What is being asked:
Your answer must be only the lines below from the one containing "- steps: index" through the one containing "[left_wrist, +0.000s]", copied exactly, with the pictures left out.

Given information:
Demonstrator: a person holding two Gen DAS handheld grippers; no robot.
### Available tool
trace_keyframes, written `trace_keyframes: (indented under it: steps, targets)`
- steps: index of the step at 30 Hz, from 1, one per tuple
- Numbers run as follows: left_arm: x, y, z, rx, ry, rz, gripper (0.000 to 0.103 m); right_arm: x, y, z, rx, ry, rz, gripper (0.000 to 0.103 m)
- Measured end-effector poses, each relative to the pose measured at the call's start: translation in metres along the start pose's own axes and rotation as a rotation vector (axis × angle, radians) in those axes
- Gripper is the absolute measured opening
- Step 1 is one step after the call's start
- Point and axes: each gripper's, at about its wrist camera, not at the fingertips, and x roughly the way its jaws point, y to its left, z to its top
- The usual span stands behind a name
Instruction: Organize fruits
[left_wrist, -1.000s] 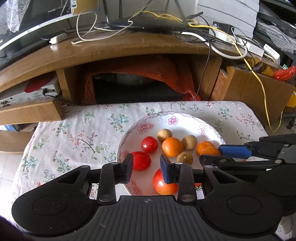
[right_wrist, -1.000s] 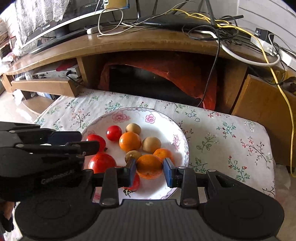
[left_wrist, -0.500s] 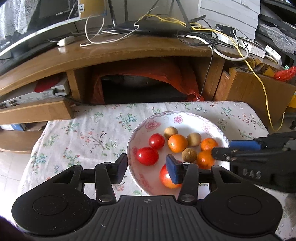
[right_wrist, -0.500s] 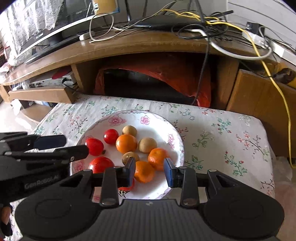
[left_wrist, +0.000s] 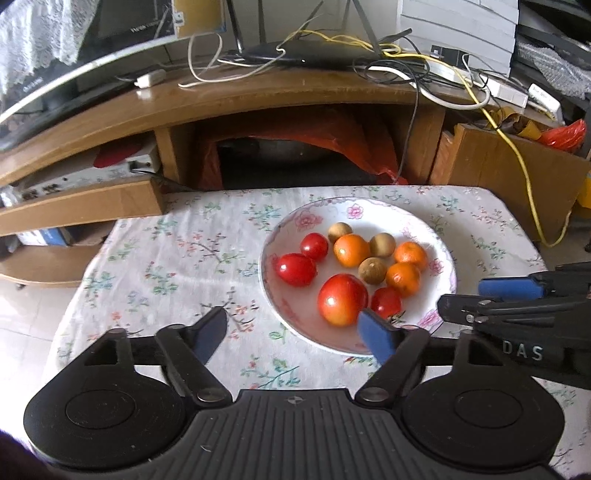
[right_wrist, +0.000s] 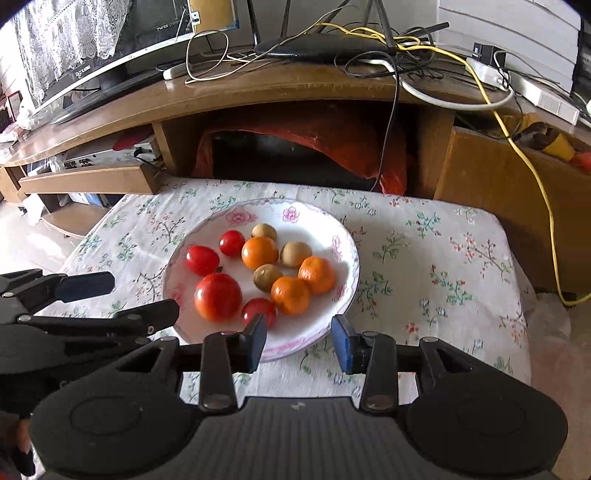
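both wrist views over a floral plate (right_wrist: 334, 236) of fruit set on a table covered by a flowered cloth (right_wrist: 424, 258), the plate lying toward the table's far edge and nearer its middle than either side edge. the left gripper (left_wrist: 295, 334) hangs above the near rim of the plate with its jaws spread wide and nothing between them; its right pad sits just in front of the large tomato (left_wrist: 342, 300). the right gripper (right_wrist: 299, 339) hovers at the near edge of the plate, jaws likewise parted and empty, apart from every fruit.

on the plate the fruit lies roughly in kinds: four tomatoes, including the large one and a small tomato (right_wrist: 259, 312) beside it, toward the left rim; three oranges, one being the near orange (right_wrist: 290, 295), toward the right rim; three brown longan-like fruits (right_wrist: 295, 254) among and behind the oranges.

judged from this layout, the step in hand looks like either the close of the sorting or a pause between picks, since no fruit lies on the cloth and neither tool holds anything. a further pick would call for lowering one gripper over a single fruit, centring it between the pads without nudging its touching neighbours, and closing gently, as ripe tomatoes bruise and round fruit rolls.
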Motion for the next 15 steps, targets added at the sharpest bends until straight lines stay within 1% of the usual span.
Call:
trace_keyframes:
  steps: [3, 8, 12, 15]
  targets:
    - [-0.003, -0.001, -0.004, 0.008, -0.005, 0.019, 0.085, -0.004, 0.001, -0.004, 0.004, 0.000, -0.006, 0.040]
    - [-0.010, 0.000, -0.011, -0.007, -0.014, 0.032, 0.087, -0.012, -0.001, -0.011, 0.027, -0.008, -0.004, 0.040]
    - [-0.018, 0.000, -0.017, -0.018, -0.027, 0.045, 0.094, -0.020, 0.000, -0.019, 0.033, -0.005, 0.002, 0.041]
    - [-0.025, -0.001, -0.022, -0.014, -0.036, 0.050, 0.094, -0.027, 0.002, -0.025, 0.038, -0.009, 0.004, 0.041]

Solution to the problem:
- steps: index of the step at 30 Hz, from 1, one per tuple
- Numbers run as follows: left_arm: x, y, z, rx, ry, rz, gripper (0.000 to 0.103 m); right_arm: x, y, z, rx, ry, rz, gripper (0.000 to 0.103 m)
- Measured end-effector poses, each relative to the pose measured at the call's start: translation in metres along the start pose's own axes and rotation as a rotation vector (axis × angle, radians) in those axes
- Gripper is the absolute measured opening
- Step 1 is one step after the call's start
- Point and axes: each gripper's, at about its wrist camera, not at the fingertips, and x roughly the way its jaws point, y to its left, z to its top
- The usual span stands behind a name
Instruction: Organize fruits
[left_wrist, -1.000s] 
[right_wrist, -1.000s] 
[left_wrist, -0.500s] 
[right_wrist, -0.500s] 
[left_wrist, +0.000s] 

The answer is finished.